Vascular Ehlers–Danlos syndrome

Vascular Ehlers–Danlos syndrome, also known as Ehlers–Danlos syndrome type IV, is a life-threatening inherited disorder of connective tissue, resulting from mutations in the COL3A1 gene coding for type III procollagen. Vascular EDS causes severe fragility of connective tissues with arterial and gastrointestinal rupture, and complications of surgical and radiological interventions. As for many rare orphan diseases, delay in diagnosis is common, even when the clinical features are typical, leading to inadequate or inappropriate treatment and management. In childhood many individuals with vascular EDS are first thought to have coagulation disorders. In adulthood, four main clinical findings, including a striking facial appearance, easy bruising, translucent skin with visible veins and rupture of vessels, gravid uterus or intestines, contribute to the diagnosis, which can be confirmed by SDS-PAGE studies of type III procollagen molecules synthesis by cultured fibroblasts or by the identification of a mutation in the COL3A1 gene coding for type III procollagen.
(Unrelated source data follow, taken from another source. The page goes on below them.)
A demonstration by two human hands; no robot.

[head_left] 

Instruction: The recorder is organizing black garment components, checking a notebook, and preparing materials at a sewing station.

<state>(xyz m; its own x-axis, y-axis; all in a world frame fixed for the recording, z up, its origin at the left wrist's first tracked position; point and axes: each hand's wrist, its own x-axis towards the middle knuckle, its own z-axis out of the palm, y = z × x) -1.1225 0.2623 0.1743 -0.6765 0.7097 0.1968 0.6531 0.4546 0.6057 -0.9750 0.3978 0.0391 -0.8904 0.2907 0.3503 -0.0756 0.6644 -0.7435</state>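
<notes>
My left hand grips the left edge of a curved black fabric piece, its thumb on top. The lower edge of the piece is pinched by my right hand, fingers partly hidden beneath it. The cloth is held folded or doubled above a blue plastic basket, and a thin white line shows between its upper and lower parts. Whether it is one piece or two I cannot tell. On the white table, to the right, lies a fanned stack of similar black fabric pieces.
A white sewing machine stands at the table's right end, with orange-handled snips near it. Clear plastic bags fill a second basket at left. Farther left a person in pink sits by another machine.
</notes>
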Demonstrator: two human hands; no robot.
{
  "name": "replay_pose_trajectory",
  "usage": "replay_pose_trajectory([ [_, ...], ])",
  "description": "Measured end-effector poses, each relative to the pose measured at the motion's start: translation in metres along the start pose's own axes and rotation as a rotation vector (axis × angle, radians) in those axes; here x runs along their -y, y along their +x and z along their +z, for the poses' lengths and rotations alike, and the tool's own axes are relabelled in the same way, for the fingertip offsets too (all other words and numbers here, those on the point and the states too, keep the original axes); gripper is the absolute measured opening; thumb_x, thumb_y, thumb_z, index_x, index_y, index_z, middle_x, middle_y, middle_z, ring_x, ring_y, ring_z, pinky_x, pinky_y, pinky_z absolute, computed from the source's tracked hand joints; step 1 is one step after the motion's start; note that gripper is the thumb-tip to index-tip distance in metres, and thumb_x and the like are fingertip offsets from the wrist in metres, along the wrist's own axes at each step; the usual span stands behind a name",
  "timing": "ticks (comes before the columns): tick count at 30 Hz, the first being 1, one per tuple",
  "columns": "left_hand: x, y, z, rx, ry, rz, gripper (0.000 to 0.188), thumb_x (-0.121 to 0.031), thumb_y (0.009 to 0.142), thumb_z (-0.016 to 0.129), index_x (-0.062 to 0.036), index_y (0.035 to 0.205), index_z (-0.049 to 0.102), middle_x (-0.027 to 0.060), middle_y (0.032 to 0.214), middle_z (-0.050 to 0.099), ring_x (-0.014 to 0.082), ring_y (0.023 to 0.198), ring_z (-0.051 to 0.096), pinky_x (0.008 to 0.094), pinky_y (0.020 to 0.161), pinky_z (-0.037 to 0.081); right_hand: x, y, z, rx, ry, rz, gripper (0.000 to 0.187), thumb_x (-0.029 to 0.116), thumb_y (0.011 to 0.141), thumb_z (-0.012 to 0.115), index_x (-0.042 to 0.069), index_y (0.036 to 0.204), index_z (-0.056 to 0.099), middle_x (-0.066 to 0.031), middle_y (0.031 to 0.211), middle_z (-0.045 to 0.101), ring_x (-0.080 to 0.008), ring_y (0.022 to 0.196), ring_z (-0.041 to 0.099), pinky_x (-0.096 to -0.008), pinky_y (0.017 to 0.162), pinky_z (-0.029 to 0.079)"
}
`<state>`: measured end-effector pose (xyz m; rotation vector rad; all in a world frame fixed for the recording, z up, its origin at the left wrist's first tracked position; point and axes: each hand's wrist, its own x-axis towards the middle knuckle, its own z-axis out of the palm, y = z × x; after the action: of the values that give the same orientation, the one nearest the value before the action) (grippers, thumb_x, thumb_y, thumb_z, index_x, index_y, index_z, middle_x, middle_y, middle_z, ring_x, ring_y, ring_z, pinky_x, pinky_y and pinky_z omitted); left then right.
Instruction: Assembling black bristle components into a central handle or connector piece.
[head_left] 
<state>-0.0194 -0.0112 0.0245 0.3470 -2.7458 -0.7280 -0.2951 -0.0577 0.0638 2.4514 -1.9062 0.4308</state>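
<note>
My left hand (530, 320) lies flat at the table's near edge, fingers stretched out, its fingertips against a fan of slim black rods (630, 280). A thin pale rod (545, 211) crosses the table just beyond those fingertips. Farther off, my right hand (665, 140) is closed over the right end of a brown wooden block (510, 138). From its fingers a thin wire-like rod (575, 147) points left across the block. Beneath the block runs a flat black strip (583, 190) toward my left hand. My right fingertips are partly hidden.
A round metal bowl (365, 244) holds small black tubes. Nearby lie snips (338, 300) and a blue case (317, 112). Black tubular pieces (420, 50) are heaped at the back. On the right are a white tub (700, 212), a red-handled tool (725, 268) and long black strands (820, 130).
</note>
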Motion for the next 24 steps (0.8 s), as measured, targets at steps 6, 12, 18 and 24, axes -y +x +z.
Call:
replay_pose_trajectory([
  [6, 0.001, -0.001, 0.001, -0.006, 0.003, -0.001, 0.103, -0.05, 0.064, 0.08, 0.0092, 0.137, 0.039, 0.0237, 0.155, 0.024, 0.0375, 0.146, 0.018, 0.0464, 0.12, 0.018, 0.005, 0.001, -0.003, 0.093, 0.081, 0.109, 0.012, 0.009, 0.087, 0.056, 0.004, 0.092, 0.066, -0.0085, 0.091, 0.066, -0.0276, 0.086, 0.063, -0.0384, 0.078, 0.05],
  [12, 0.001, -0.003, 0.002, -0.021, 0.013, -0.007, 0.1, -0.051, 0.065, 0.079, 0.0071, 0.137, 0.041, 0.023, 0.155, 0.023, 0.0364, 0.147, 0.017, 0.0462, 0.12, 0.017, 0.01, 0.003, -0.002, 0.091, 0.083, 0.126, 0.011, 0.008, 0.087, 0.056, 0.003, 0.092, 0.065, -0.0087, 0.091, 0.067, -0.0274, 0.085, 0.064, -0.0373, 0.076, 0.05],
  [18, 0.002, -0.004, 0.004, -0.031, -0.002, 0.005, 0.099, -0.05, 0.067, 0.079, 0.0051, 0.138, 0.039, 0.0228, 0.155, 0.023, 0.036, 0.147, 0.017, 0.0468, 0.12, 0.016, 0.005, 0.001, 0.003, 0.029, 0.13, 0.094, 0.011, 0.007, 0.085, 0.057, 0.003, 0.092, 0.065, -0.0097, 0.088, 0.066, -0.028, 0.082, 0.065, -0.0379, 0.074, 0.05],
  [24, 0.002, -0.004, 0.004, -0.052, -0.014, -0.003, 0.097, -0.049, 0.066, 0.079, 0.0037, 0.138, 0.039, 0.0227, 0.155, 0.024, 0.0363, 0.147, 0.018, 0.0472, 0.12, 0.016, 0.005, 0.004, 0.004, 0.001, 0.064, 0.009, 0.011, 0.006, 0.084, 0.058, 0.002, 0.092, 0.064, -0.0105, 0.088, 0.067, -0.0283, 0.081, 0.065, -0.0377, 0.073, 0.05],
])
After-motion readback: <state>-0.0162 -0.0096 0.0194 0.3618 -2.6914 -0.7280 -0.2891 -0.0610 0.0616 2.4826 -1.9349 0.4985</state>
Vascular EDS is inherited as an autosomal dominant trait. Varied molecular mechanisms have been observed and, of the mutations described to date, most have been unique to each family or “private”, with no correlation between genotype and phenotype. Vascular EDS is of particular importance to surgeons, radiologists, obstetricians and geneticists since, although there is currently no specific treatment for the condition, knowledge of the diagnosis may help in the management of visceral complications, pregnancy and genetic counseling.